Al otro extremo del país, en el noroeste fronterizo con Colombia, en el drama indígena destaca la delimitación pendiente de sus territorios, que les ha llevado a enfrentamientos y muertes en sus intentos por recuperar tierras ancestrales, mientras mueren de mengua y a menudo se ven reducidos a la indigencia.
Hay rasgos comunes en esa vida en regiones fronterizas que son hábitats indígenas, como el abandono por parte del Estado central, al incumplir sus deberes en salud, educación, seguridad, provisión de alimentos, combustible y transporte, insumos, comunicaciones y consultas debidas a los pueblos originarios.
El gobierno aúpa la actividad minera y decretó en 2016 como «Arco Minero del Orinoco», en la margen derecha del río, un área de 111 844 kilómetros cuadrados, más grande que Bulgaria, Cuba o Portugal.

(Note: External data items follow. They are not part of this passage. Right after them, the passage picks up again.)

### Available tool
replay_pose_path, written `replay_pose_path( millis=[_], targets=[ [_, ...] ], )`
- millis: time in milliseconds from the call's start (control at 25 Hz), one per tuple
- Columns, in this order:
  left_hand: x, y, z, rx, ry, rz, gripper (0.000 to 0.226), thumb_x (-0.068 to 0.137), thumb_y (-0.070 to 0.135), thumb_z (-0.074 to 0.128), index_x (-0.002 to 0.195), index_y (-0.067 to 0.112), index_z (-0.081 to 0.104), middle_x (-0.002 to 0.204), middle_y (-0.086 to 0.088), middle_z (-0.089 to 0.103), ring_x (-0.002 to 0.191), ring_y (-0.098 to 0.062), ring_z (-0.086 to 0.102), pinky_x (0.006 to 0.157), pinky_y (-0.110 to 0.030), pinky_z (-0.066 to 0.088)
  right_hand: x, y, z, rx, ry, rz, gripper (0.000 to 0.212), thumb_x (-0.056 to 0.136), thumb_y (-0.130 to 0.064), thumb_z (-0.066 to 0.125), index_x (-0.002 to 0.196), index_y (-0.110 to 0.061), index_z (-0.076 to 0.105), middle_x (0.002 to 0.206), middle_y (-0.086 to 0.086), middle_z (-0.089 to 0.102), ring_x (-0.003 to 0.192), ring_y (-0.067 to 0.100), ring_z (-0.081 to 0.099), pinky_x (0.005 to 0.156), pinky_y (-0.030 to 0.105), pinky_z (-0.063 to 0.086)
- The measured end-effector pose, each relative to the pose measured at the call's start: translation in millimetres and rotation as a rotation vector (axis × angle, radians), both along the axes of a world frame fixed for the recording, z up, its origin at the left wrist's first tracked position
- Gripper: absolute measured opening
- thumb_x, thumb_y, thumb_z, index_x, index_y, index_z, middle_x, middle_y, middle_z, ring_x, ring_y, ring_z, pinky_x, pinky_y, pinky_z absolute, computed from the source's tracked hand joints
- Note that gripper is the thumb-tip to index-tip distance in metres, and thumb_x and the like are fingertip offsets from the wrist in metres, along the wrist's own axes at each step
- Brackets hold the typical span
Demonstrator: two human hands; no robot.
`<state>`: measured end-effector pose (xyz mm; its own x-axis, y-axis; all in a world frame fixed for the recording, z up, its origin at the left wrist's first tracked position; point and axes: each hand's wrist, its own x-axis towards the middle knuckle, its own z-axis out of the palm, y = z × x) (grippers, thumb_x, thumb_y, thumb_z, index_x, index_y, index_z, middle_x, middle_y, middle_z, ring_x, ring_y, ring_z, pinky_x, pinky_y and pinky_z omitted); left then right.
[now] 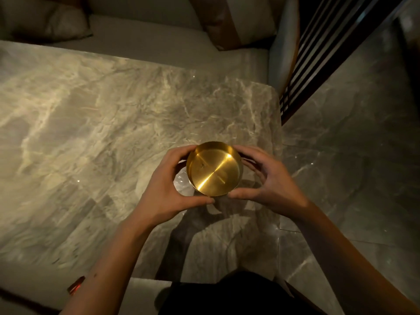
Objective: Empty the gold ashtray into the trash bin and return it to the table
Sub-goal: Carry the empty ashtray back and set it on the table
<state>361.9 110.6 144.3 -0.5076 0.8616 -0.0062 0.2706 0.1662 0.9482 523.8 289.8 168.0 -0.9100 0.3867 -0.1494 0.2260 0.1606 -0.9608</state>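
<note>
The round gold ashtray (214,169) is held between both hands just above the marble table (95,137), near the table's right front corner. Its shiny inside faces up and looks bare, with only light streaks on the bottom. My left hand (169,186) grips its left side, fingers along the rim and thumb under the near edge. My right hand (266,178) grips the right side the same way. Whether the ashtray touches the table I cannot tell. No trash bin is in view.
A pale sofa (159,39) with cushions (47,21) runs behind the table. Dark marble floor (354,142) lies to the right, beside a slatted dark panel (318,51). A small reddish object (76,285) sits at the lower left.
</note>
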Motion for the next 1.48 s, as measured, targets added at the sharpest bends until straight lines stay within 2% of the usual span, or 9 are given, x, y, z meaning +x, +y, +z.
replay_pose_path(
  millis=[160, 360, 560, 680, 800, 960, 1080, 1240, 1480],
  targets=[
    [6.6, -14.4, 5.5, 0.002, 0.003, 0.027, 0.098, 0.051, 0.037, 0.092, 0.137, 0.02, 0.047, 0.133, 0.012, 0.051, 0.127, -0.01, 0.052, 0.102, -0.022, 0.046, 0.3, -10.0, 0.3, 0.008, 0.037, 0.04, 0.087, 0.058, -0.027, 0.088, 0.136, -0.024, 0.05, 0.137, -0.003, 0.051, 0.131, 0.01, 0.049, 0.112, 0.029, 0.038],
    [19.9, -34.0, 15.4, -0.027, 0.078, 0.107, 0.098, 0.052, 0.037, 0.092, 0.138, 0.02, 0.047, 0.134, 0.011, 0.05, 0.127, -0.013, 0.051, 0.103, -0.026, 0.046, -2.7, -14.3, 0.1, 0.05, 0.079, 0.14, 0.088, 0.058, -0.026, 0.088, 0.137, -0.02, 0.049, 0.136, -0.001, 0.052, 0.129, 0.008, 0.051, 0.109, 0.025, 0.04],
    [6.2, -56.4, 20.6, -0.051, 0.093, 0.144, 0.094, 0.05, 0.044, 0.089, 0.133, 0.032, 0.047, 0.131, 0.022, 0.049, 0.124, -0.001, 0.051, 0.1, -0.015, 0.044, -26.0, -31.2, -5.6, 0.101, 0.103, 0.181, 0.089, 0.058, -0.029, 0.091, 0.136, -0.023, 0.049, 0.135, -0.001, 0.053, 0.128, 0.011, 0.052, 0.109, 0.028, 0.042],
    [-23.8, -72.6, 16.8, -0.062, 0.094, 0.121, 0.095, 0.05, 0.045, 0.089, 0.134, 0.032, 0.046, 0.131, 0.021, 0.049, 0.124, 0.0, 0.05, 0.101, -0.015, 0.043, -51.2, -50.4, -8.0, 0.14, 0.101, 0.16, 0.089, 0.057, -0.038, 0.089, 0.135, -0.029, 0.048, 0.134, -0.008, 0.052, 0.127, 0.011, 0.052, 0.107, 0.027, 0.043],
    [-69.4, -96.8, 8.3, -0.049, 0.1, 0.104, 0.097, 0.05, 0.046, 0.089, 0.135, 0.029, 0.047, 0.132, 0.018, 0.049, 0.123, -0.001, 0.051, 0.102, -0.018, 0.044, -91.1, -79.7, -11.8, 0.166, 0.078, 0.118, 0.088, 0.058, -0.031, 0.091, 0.135, -0.027, 0.049, 0.134, -0.006, 0.052, 0.127, 0.01, 0.052, 0.108, 0.03, 0.043],
    [-143.0, -137.1, -0.6, -0.031, 0.053, 0.044, 0.096, 0.049, 0.046, 0.09, 0.134, 0.034, 0.047, 0.131, 0.018, 0.049, 0.124, -0.002, 0.05, 0.104, -0.023, 0.043, -153.1, -129.4, -13.4, 0.176, 0.048, 0.048, 0.087, 0.059, -0.025, 0.09, 0.136, -0.023, 0.05, 0.134, -0.005, 0.053, 0.127, 0.01, 0.052, 0.107, 0.027, 0.043],
    [-198.0, -166.8, -2.1, -0.044, 0.034, 0.002, 0.098, 0.05, 0.044, 0.091, 0.137, 0.028, 0.048, 0.133, 0.012, 0.049, 0.126, -0.004, 0.05, 0.107, -0.026, 0.043, -199.3, -166.7, -14.3, 0.159, 0.03, 0.004, 0.089, 0.058, -0.025, 0.092, 0.136, -0.023, 0.05, 0.134, -0.006, 0.053, 0.127, 0.01, 0.052, 0.108, 0.029, 0.042],
    [-239.5, -193.6, 2.9, -0.047, 0.008, -0.014, 0.099, 0.05, 0.043, 0.09, 0.138, 0.027, 0.046, 0.135, 0.012, 0.048, 0.127, -0.001, 0.048, 0.107, -0.019, 0.04, -239.5, -196.0, -9.0, 0.159, 0.032, -0.007, 0.087, 0.057, -0.032, 0.091, 0.135, -0.029, 0.051, 0.132, -0.009, 0.054, 0.126, 0.01, 0.053, 0.108, 0.027, 0.042],
    [-250.0, -212.9, 7.9, -0.071, 0.032, 0.039, 0.104, 0.051, 0.038, 0.093, 0.142, 0.023, 0.045, 0.136, 0.01, 0.046, 0.127, 0.005, 0.046, 0.106, -0.012, 0.037, -261.1, -207.8, -8.2, 0.156, 0.057, 0.033, 0.086, 0.058, -0.03, 0.091, 0.134, -0.023, 0.052, 0.133, -0.005, 0.054, 0.126, 0.01, 0.053, 0.108, 0.029, 0.043]
  ],
)
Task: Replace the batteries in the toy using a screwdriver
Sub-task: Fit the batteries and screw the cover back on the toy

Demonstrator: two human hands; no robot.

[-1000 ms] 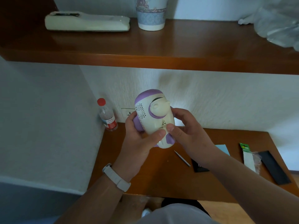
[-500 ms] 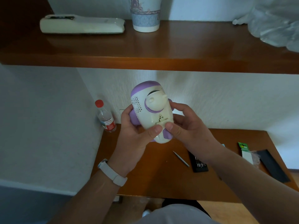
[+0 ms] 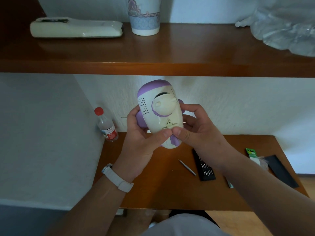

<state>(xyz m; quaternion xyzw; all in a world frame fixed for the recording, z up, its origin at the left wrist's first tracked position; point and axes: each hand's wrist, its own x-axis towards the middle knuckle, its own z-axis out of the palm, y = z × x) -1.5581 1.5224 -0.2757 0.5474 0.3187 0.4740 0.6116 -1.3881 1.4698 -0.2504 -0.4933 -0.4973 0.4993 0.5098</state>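
Toy (image 3: 160,116) held above tabletop (image 3: 153,184). Left hand (image 3: 141,140) and right hand (image 3: 197,132) grip it, fingers curled round, thumbs meeting on battery cover (image 3: 168,125). Screwdriver (image 3: 187,167) and battery pack (image 3: 252,153) lie on tabletop. Cover seemingly on; swap probably pending.

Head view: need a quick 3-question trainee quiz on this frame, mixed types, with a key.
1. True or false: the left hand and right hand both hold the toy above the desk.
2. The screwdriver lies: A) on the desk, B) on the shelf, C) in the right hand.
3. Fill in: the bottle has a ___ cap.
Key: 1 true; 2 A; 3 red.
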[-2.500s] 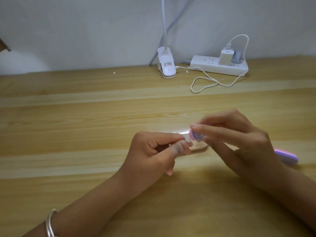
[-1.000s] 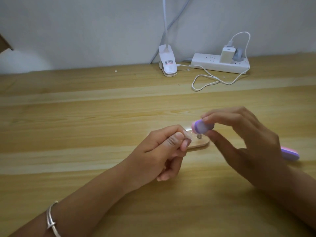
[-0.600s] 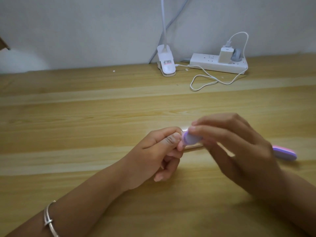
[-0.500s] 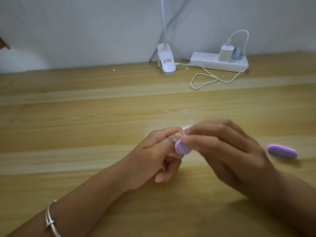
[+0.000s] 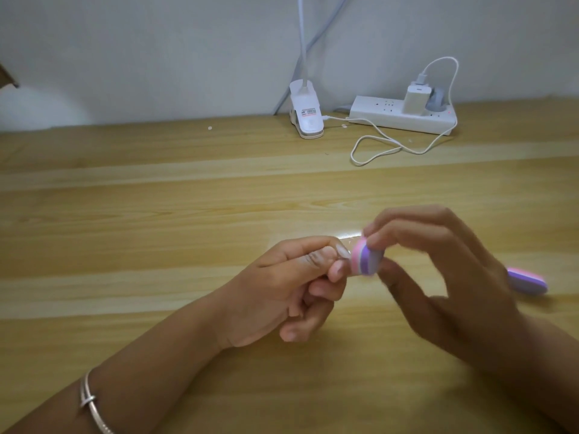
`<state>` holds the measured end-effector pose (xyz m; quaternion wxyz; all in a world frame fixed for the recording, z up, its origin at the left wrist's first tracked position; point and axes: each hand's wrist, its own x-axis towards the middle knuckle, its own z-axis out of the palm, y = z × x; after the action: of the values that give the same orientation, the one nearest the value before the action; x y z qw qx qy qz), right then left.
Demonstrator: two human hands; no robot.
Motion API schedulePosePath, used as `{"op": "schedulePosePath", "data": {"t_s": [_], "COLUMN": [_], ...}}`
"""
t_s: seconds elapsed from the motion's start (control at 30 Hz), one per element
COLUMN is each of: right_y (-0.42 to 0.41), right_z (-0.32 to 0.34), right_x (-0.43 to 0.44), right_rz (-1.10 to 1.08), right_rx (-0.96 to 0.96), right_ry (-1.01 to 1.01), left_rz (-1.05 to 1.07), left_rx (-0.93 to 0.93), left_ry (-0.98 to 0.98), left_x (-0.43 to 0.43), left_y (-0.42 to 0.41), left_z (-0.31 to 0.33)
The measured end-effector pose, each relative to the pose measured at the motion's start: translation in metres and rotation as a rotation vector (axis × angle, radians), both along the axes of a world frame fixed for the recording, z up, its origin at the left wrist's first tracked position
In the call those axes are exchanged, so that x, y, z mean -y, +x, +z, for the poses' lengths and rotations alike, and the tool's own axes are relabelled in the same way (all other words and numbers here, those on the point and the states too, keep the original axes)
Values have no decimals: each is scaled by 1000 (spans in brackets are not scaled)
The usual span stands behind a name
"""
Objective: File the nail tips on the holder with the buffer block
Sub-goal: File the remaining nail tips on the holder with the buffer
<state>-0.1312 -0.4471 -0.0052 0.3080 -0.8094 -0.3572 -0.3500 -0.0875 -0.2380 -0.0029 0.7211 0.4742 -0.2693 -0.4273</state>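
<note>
My right hand (image 5: 445, 277) pinches a small pink and purple buffer block (image 5: 365, 257) between thumb and fingertips, its end set against the tips of my left hand's fingers. My left hand (image 5: 282, 289) is curled, thumb and forefinger pinched together on something small that I cannot make out. The nail tip holder is hidden behind my hands; only a bright clear sliver (image 5: 349, 237) shows above them on the wooden table (image 5: 156, 230).
A second pink and purple buffer block (image 5: 528, 279) lies on the table to the right of my right hand. At the back stand a white clip lamp base (image 5: 307, 115), a white power strip (image 5: 404, 119) with a charger, and a looped white cable (image 5: 376, 151).
The right hand has kept moving the buffer block back and forth by the left fingertips; it now sits slightly higher and to the right. The wooden holder seen a second ago is now hidden.
</note>
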Motion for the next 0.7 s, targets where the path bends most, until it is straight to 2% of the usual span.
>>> {"op": "schedulePosePath", "data": {"t_s": [0.1, 0.23, 0.37, 0.43, 0.53, 0.7], "right_y": [-2, 5, -6, 1, 4, -6], "right_z": [-5, -1, -4, -4, 0, -2], "right_x": [-1, 5, -6, 2, 6, -1], "right_rz": [43, -30, 75, 20, -51, 53], "right_rx": [14, -15, 43, 31, -1, 26], "right_ry": [-100, -33, -95, -118, -48, -132], "left_rz": [-25, -45, -64, -61, -60, -52], "left_rx": [2, -23, 4, -3, 6, 34], "left_ry": [-10, -21, -19, -12, 6, 20], "left_x": [0, -1, 0, -1, -1, 0], "left_y": [-1, 1, -1, 0, 1, -2], "left_z": [-1, 1, -1, 0, 2, 0]}}
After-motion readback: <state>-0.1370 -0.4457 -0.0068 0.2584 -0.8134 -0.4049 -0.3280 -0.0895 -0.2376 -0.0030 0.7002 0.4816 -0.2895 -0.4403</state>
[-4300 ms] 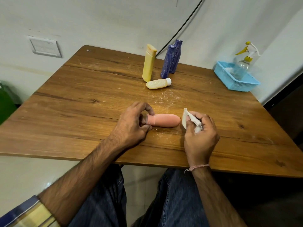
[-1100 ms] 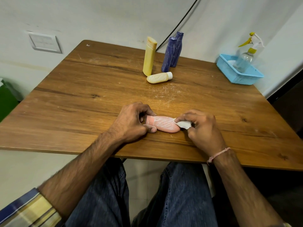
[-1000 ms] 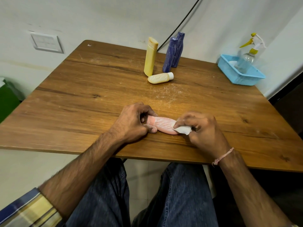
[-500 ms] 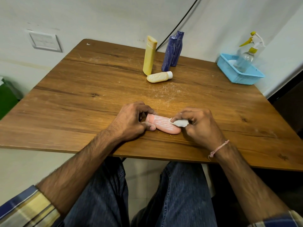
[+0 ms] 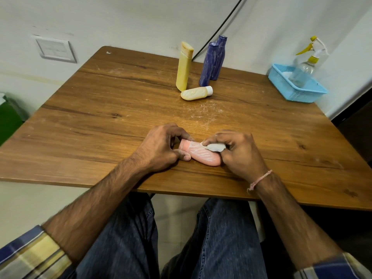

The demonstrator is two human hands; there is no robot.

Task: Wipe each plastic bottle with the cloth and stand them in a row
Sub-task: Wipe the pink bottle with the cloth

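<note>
- Pink bottle [image 5: 203, 156] on its side near the front edge of the worktop [image 5: 100, 121].
- Left hand [image 5: 161, 150] gripping its cap end; right hand [image 5: 239, 154] pinching a white cloth [image 5: 215, 147] against its body.
- Farther back: yellow bottle [image 5: 184, 69] and two blue bottles [image 5: 208, 65] upright, cream bottle [image 5: 196, 93] lying flat.

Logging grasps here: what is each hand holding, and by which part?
Left hand grips the pink bottle at its neck end; right hand pinches the bunched white cloth against the bottle's body.
</note>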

En paralelo estableció una empresa de la Fuerza Armada, Camimpeg, para liderar la explotación de oro, diamantes, coltán y otros minerales convencionales y raros, de los que el país es especialmente rico.
La opacidad es un lunar en el manejo de las empresas militares por parte de las autoridades, según organizaciones no gubernamentales como Control Ciudadano para la Seguridad y Defensa
La prensa local ha mostrado unidades militares y policiales en la región involucradas en incidentes en torno a la actividad minera que han causado protestas de indígenas y defensores de los derechos humanos, y que van desde muertes de indígenas en altercados hasta masacres en las que «grupos desconocidos» han asesinado a decenas de personas.
La minería más artesanal y también ilegal, en centenares de espacios deforestados y junto a ríos contaminados con mercurio para la reducción del oro, es a menudo controlada por bandas delictivas que se autodenominan «sindicatos» y trafican con el metal, los insumos y también con las personas que van a trabajar en esas minas, muchas veces en forma forzosa.
Desde hace algunos años a los peligros se han sumado las guerrillas colombianas, en particular el Ejército de Liberación Nacional (ELN), que participa de la minería y otras actividades ilegales en el sureño estado de Amazonas, así como disidentes de las Fuerzas Armadas Revolucionarias de Colombia, pacificadas en 2016, según destacan organizaciones de derechos humanos.
En la Sierra de Perijá, hábitat de tres pueblos originarios y que marca parte de la frontera norte entre Colombia y Venezuela, el ELN penetra en las comunidades indígenas, instala campamentos, cobra «vacunas (impuestos)» a ganaderos, supervisa el contrabando de ganado y recluta jóvenes para sus columnas.